Allen’s strategy is similar, and is already starting to yield the kind of gains he realized when the banks weren’t quite so hungry for A deals.

“What I’m finding is that it took about six months to get back up to the level of business I had before I made the switch to alternative,” said Allen, “and about a year before I got back up to where I was at my highest. The client numbers are smaller now, but I’m making more in fees than I did before and I’m also able to make a commission when I can take a client back to an A lender after they’ve successfully finished their alternative mortgage.”

Any current growth in A brokers migrating to the alternative sphere follows historical patterns, said one Toronto MIC manager, Brian Moskowitz, president and founder of
Moskowitz Capital Management. Bouts of intense rate competition with the banks – and among brokers, themselves – have traditionally led to greater portfolio diversification.

Still private lending guidelines, as well as those of institutional alternative lenders, are generally different from the application requirements of their A-market counterparts.

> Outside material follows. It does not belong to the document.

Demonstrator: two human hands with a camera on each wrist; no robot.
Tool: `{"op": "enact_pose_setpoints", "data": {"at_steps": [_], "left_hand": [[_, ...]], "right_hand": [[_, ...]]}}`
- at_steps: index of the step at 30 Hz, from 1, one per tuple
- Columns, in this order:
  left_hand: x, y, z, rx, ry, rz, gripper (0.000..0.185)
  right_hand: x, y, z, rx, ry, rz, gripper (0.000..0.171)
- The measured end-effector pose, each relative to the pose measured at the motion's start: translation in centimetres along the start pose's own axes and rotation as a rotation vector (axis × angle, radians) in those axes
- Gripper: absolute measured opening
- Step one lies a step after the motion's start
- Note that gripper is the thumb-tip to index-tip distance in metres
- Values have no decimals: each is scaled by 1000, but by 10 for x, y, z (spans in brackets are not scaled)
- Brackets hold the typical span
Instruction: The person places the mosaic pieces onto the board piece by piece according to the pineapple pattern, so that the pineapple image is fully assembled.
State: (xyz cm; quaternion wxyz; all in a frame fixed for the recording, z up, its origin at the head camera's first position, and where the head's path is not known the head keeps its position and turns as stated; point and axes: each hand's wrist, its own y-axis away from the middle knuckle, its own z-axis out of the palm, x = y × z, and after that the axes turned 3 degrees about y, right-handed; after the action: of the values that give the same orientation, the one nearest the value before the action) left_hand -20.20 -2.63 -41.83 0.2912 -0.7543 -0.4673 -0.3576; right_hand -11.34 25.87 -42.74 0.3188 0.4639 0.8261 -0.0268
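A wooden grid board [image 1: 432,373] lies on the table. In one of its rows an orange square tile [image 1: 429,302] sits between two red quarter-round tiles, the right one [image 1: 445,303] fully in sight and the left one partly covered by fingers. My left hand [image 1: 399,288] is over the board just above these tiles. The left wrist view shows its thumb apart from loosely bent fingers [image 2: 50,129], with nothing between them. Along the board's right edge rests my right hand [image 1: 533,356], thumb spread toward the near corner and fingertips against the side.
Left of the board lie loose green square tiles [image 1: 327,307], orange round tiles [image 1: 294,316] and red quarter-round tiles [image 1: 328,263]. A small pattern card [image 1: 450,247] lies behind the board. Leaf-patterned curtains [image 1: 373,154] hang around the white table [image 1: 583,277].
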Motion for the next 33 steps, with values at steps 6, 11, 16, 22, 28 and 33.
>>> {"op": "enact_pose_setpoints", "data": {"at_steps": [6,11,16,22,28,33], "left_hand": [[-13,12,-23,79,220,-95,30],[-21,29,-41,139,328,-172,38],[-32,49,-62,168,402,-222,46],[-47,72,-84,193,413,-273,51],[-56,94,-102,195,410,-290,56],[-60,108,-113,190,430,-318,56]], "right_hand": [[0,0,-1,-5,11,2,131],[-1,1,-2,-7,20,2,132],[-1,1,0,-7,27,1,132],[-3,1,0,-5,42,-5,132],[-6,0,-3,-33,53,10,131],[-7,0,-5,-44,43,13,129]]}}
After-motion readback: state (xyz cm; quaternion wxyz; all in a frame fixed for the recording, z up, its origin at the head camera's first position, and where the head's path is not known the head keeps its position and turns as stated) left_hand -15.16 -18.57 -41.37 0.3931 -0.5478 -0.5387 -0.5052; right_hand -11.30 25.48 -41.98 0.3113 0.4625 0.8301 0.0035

Brokers making the switch need to do their homework, he said.

“If you’re a mortgage agent relying on A business as a core, diversifying your income and targeting alternative borrowers and those looking for construction financing or commercial is a good idea,” said Moskowitz. “But the mortgage agent really needs to study the alternative marketplace and build credibility with the lender in order to increase the chance of getting the mortgage funded. You have to study what the lender funds – ask an underwriter for examples of deals they have funded, and forget about what’s in the brochure.”